Lines from the beginning of the data through the line containing "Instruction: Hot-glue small" are to be copied exactly, with no other line included.

****************************************

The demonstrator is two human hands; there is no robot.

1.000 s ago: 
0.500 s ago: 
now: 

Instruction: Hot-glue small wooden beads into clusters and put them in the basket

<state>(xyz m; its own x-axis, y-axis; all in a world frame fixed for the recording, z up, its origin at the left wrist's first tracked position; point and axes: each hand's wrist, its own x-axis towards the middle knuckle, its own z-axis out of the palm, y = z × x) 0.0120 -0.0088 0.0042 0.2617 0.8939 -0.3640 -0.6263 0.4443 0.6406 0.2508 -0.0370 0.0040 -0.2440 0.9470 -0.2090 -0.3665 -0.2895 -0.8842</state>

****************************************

> **SOLUTION TO THE PROBLEM**:
The demonstrator is two human hands; there is no robot.

1.000 s ago: 
0.500 s ago: 
now: 

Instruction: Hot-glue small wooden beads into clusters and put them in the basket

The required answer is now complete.